--- Records for processing Enclosed Below ---
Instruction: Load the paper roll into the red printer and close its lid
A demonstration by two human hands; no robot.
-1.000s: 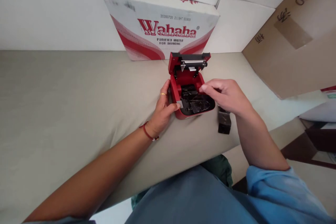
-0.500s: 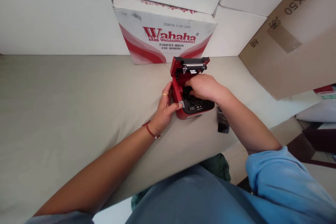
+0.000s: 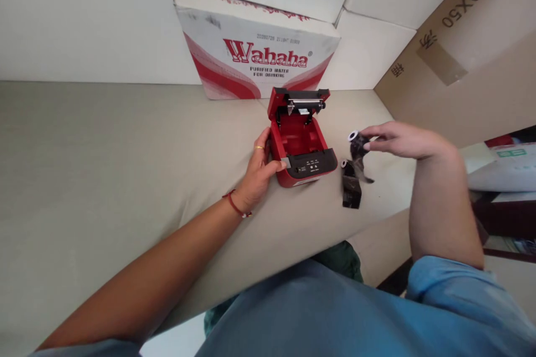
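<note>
When viewed from head cam, see beige-covered table [image 3: 125,139] spanning most of scene, w/ brown carton [image 3: 469,83] at R & Wahaha box [image 3: 259,81] at back. Note red printer [image 3: 299,136] on table, just in front of Wahaha box, w/ lid raised. Find L hand [image 3: 257,175] gripping printer's L side w/ fingers partly curled. Find R hand [image 3: 402,139] R of printer, w/ fingertips nearly closed, pinching black roll [image 3: 358,149] w/ loose tail hanging. See dark bundle [image 3: 352,192] lying just below black roll; can't confirm contact. Lastly, spot grey tab [image 3: 285,162] under L thumb.
</note>
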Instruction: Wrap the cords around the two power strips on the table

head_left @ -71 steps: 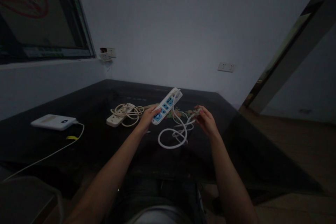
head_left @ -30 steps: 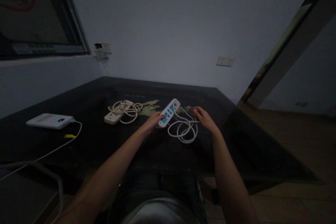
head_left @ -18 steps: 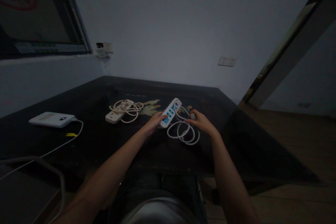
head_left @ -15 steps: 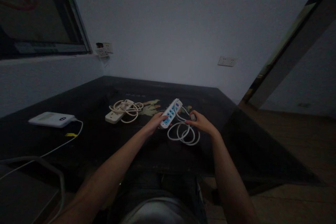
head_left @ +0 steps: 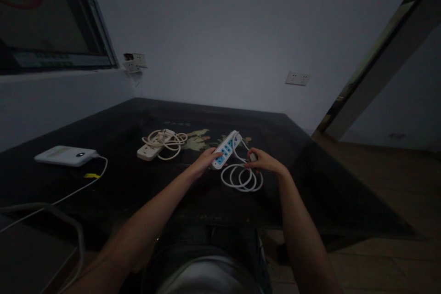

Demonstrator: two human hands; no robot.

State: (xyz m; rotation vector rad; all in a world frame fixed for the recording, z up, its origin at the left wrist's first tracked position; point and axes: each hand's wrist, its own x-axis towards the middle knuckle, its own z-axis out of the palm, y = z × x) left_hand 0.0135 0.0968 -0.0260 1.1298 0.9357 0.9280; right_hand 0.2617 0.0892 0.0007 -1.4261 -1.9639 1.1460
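a person's left hand point(head_left: 206, 160) gripped the near end of a white power strip point(head_left: 225, 149) with blue sockets at the middle of a black table point(head_left: 310, 183), thumb pressed on top and the other fingers mostly hidden beneath; whether the strip touched the surface could not be told. just to its right, the right hand point(head_left: 262, 161) pinched a pale plug point(head_left: 253, 157) between thumb and fingers, its prongs out of sight, beside the loops of a white cord point(head_left: 245, 190). in the far left wall corner, a recess point(head_left: 128, 57) opened beside socket plates point(head_left: 139, 60), its contents too dark to make out. a second power strip point(head_left: 147, 152) lay partly covered by a tan cord point(head_left: 169, 159), well apart from a white device point(head_left: 64, 156) whose lead point(head_left: 81, 189) ran out of frame. a window point(head_left: 51, 27) marked in red was cut off at the edge. faint pale lettering point(head_left: 177, 124) on the table was illegible.
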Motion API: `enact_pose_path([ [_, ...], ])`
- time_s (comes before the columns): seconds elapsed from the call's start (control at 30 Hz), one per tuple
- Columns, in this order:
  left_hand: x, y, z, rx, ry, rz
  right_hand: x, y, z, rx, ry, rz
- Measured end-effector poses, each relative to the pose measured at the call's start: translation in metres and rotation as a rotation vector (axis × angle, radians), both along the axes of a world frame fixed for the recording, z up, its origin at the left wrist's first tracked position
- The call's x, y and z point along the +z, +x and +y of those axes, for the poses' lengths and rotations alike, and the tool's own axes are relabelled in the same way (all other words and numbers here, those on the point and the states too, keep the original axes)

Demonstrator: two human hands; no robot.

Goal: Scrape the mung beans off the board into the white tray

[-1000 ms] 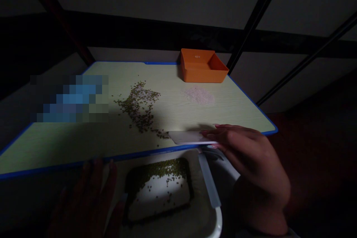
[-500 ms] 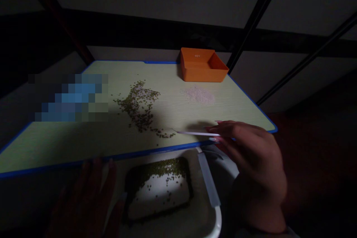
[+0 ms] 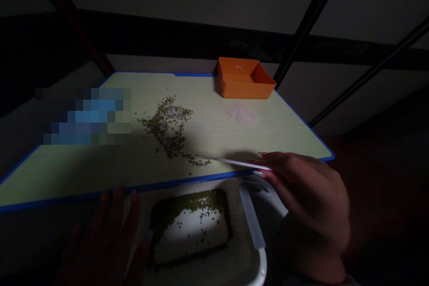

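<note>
My right hand (image 3: 308, 201) pinches a thin, pale stick-like tool (image 3: 239, 163) between thumb and fingers. Its tip points left, close to a short trail of green beans (image 3: 197, 161) near the table's front edge. Farther left, more green beans (image 3: 167, 143) lie scattered, with pale grains mixed among them. Below the edge is a white container (image 3: 261, 268) holding green beans (image 3: 201, 199), mostly along its far and left sides. My left hand (image 3: 103, 237), dark in shadow, lies over the container's left side with its fingers stretched and apart.
The pale wood-grain table (image 3: 208, 87) has a blue edge. At its back right stands an orange box (image 3: 246, 90), with a pile of pale grains (image 3: 240, 114) in front. A pixelated blue patch (image 3: 94, 111) covers the left side. Dark panels rise behind.
My right hand has shifted slightly down and to the right, drawing the tool's tip a little to the right. My left hand, the container and the piles look unchanged.
</note>
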State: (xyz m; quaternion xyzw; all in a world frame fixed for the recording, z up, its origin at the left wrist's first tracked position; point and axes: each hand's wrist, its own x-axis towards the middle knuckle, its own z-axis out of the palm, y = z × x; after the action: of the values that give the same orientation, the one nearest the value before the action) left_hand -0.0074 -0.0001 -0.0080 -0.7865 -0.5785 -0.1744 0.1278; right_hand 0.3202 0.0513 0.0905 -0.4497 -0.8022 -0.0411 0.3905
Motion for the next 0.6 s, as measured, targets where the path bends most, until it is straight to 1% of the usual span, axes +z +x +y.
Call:
enact_pose_path([
  [0.27,0.0027,0.0016,0.0017,-0.003,-0.002,0.019,-0.001,-0.0013,0.0017,0.021,-0.006,0.001],
  [0.47,0.0043,0.0027,0.0015,-0.018,0.012,0.033,-0.0042,-0.0011,0.0058,-0.053,0.022,-0.029],
  [0.6,0.0055,0.0025,0.0014,-0.014,0.019,0.043,-0.0006,0.0011,0.0025,-0.006,0.036,-0.016],
])
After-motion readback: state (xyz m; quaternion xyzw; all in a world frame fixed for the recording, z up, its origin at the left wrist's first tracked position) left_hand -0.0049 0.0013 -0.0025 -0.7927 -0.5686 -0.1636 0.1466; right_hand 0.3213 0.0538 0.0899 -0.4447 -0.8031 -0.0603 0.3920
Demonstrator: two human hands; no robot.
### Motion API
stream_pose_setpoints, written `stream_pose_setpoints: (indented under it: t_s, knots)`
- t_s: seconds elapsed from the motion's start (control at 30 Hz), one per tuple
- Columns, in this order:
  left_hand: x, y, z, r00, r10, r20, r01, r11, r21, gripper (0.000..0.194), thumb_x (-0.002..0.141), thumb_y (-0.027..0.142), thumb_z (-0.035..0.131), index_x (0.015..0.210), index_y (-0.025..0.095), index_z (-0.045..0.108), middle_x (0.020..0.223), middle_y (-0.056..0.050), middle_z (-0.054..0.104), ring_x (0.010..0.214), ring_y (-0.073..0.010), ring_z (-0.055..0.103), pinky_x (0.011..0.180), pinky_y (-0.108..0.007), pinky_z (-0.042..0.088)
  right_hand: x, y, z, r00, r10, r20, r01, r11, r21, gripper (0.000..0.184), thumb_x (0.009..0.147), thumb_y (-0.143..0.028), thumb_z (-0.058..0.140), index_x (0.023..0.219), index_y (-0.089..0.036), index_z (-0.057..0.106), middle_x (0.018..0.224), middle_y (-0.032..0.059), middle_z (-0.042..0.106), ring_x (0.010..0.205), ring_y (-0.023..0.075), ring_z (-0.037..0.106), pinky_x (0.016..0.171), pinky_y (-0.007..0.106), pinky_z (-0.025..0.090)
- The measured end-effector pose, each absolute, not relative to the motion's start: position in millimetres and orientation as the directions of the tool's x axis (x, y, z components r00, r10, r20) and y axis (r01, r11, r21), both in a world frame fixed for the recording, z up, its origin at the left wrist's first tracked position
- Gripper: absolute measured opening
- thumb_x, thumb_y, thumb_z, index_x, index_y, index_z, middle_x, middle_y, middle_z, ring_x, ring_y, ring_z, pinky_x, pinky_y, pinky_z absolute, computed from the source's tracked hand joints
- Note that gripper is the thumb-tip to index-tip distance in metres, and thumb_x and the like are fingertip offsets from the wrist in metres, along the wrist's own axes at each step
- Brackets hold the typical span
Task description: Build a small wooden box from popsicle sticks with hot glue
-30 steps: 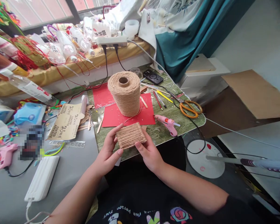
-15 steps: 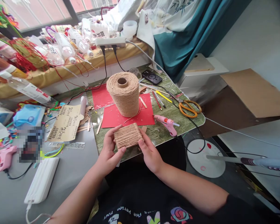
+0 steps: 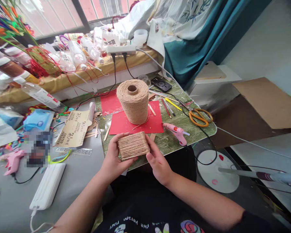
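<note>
Between my two hands is a small box-shaped block wrapped in twine (image 3: 134, 145), its rows running lengthwise. My left hand (image 3: 117, 157) grips its left end, thumb along the lower edge and fingers behind. At the right end, my right hand (image 3: 159, 163) holds it with the fingers behind and the thumb near the corner. Just beyond stands a large spool of jute twine (image 3: 133, 103) on red paper (image 3: 157, 111), a loose strand trailing at its foot. A pink glue gun (image 3: 177, 132) lies to the right of the block.
Orange-handled scissors (image 3: 200, 117), a yellow pen (image 3: 172, 104) and a black phone (image 3: 161, 84) lie on the green table (image 3: 145, 159). Leftward are sandpaper (image 3: 72, 129), wooden sticks (image 3: 93, 129), a white power strip (image 3: 48, 186) and another pink glue gun (image 3: 14, 161). Bottles crowd the sill.
The block has tilted slightly in my hands, showing more of its right end. My right thumb has shifted a little at that end. The whole view has moved slightly.
</note>
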State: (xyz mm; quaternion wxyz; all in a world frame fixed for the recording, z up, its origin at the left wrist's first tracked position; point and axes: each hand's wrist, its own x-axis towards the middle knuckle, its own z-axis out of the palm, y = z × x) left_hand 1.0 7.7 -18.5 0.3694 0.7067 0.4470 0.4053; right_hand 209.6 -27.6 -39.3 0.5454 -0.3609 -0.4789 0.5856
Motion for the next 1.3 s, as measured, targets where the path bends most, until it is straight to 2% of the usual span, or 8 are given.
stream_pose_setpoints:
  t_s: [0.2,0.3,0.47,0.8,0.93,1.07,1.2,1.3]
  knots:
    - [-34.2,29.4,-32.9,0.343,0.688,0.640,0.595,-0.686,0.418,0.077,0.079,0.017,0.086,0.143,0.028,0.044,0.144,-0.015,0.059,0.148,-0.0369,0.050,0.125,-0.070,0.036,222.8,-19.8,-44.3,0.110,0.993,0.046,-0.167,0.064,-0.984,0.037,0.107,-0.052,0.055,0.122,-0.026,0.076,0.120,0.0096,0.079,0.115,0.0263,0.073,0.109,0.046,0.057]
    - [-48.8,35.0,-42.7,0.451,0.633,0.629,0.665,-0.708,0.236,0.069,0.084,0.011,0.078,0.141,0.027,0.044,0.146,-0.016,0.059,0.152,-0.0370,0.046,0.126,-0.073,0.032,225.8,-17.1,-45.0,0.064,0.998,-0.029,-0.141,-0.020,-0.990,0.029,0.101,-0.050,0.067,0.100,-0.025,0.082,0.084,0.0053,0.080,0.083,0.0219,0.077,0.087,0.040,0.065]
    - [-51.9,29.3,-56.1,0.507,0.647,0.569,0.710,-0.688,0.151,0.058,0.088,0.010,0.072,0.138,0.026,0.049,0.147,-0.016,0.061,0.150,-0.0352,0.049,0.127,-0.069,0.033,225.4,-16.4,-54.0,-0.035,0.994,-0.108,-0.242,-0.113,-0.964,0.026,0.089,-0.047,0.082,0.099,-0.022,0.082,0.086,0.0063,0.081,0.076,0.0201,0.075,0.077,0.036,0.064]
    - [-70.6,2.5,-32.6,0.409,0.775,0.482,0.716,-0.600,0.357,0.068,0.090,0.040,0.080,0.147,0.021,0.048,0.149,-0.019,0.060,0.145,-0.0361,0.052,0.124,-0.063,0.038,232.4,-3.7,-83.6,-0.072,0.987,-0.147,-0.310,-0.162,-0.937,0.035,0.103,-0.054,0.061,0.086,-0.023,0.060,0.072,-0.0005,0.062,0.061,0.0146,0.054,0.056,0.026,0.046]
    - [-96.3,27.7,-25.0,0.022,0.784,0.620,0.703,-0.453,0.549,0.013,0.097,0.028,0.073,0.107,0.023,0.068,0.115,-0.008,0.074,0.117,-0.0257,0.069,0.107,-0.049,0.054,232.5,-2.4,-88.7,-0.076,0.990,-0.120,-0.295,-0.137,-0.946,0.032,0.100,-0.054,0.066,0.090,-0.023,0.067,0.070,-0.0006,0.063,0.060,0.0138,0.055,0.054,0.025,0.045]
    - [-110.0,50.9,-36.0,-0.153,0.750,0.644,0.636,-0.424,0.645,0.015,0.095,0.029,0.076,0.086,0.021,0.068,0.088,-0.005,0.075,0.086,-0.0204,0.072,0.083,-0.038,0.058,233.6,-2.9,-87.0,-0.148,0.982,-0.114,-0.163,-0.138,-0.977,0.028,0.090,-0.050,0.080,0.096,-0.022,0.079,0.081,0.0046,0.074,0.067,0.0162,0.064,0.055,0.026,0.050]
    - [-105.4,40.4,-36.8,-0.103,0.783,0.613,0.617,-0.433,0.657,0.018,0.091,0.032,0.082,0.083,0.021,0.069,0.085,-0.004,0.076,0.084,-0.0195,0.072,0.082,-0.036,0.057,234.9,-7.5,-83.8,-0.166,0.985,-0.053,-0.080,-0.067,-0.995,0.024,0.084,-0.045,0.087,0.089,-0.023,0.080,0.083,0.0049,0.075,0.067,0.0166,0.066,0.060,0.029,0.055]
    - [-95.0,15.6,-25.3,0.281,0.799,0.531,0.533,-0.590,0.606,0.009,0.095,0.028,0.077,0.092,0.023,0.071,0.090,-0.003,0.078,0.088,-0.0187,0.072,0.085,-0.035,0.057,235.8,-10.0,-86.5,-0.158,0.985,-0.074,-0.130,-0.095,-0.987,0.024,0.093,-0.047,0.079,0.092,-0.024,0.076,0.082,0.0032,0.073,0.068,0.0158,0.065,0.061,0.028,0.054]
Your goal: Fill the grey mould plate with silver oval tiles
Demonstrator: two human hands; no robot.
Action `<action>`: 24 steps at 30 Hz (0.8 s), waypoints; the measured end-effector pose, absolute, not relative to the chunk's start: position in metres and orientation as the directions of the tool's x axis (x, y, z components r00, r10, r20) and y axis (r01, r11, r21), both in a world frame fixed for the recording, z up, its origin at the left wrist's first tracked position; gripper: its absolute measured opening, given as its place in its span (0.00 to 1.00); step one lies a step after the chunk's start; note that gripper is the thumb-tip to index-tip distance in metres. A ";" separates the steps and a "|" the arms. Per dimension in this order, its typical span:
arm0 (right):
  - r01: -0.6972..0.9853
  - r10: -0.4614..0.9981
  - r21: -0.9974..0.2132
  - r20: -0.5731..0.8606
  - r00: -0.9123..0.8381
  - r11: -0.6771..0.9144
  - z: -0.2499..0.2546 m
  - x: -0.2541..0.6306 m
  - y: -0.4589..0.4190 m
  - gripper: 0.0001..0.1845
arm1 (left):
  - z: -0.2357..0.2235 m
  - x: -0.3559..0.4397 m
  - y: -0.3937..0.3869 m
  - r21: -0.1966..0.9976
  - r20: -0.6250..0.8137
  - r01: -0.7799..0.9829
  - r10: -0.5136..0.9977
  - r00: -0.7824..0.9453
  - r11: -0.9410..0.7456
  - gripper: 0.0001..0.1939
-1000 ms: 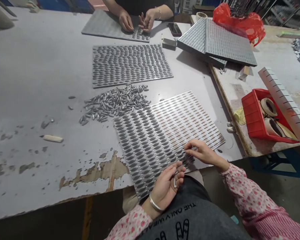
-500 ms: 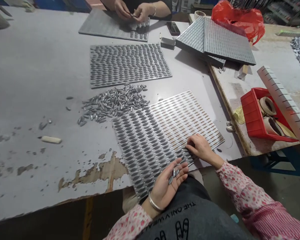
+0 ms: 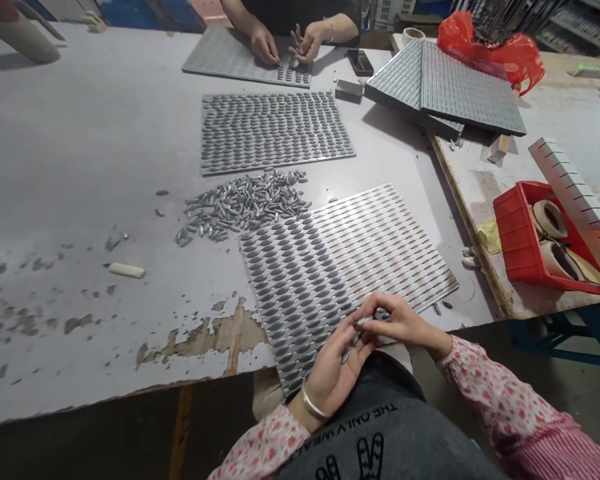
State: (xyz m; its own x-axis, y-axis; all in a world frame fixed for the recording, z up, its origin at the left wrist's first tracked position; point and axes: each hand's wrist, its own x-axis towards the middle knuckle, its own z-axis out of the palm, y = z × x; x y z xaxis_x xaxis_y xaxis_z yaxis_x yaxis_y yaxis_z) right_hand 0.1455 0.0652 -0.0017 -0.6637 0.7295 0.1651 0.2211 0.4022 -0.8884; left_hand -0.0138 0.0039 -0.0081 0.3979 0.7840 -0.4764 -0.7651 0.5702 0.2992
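Silver-grey metallic-looking oval pieces [image 3: 347,355] lie in the person's left hand [image 3: 334,369], which is palm up, its fingers curled loosely around them; a bangle [image 3: 312,404] circles that wrist; the right hand [image 3: 393,321] meets the left at the fingertips, its thumb and forefinger drawn close together by a pale piece, though whether they pinch it I cannot tell. Both hands are over the near edge of a grooved board [image 3: 380,233]; rows of dark oval pieces [image 3: 293,280] cover its left part, while most of its right part shows bare pale ridges with brownish marks. A loose pile of similar pieces [image 3: 250,200] lies on the white table [image 3: 105,133], at the board's far left corner; beyond it lies a second board [image 3: 280,130], covered with rows of ovals. Across the table a co-worker's hands [image 3: 265,48] are at a third board [image 3: 230,57], near a phone [image 3: 361,63]; to the right, ridged panels [image 3: 473,90] are stacked beside a red plastic bag [image 3: 490,50]; nearer, a red plastic bin [image 3: 517,240] holds rolls [image 3: 550,219]; a pale-handled tool [image 3: 127,270] lies at left, near peeling patches of tabletop.
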 end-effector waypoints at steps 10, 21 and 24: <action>0.739 0.791 -0.289 0.159 -0.590 0.609 -0.018 0.162 0.106 0.03 | -0.015 -0.021 0.001 0.419 -0.617 -0.602 0.699 0.360 0.680 0.10; 0.617 0.674 -0.349 0.059 -0.737 0.705 -0.027 0.168 0.120 0.06 | -0.013 -0.023 0.000 0.388 -0.609 -0.667 0.720 0.333 0.636 0.08; 0.628 0.693 -0.368 0.069 -0.717 0.686 -0.033 0.168 0.122 0.07 | -0.015 -0.021 0.000 0.408 -0.621 -0.643 0.713 0.325 0.648 0.07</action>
State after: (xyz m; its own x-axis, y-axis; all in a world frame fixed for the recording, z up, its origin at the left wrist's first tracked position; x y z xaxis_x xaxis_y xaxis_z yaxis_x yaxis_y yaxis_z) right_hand 0.1682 0.1220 -0.0325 -0.7172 0.6935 0.0685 0.6280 0.6858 -0.3679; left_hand -0.0212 0.0004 -0.0151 0.3251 0.7133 -0.6209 -0.6434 0.6480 0.4076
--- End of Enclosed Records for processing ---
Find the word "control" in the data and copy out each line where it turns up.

Worked solution.
- time_s (comes before the columns): seconds elapsed from the call's start (control at 30 Hz), one per tuple
- t_s: seconds elapsed from the motion's start (control at 30 Hz), one per tuple

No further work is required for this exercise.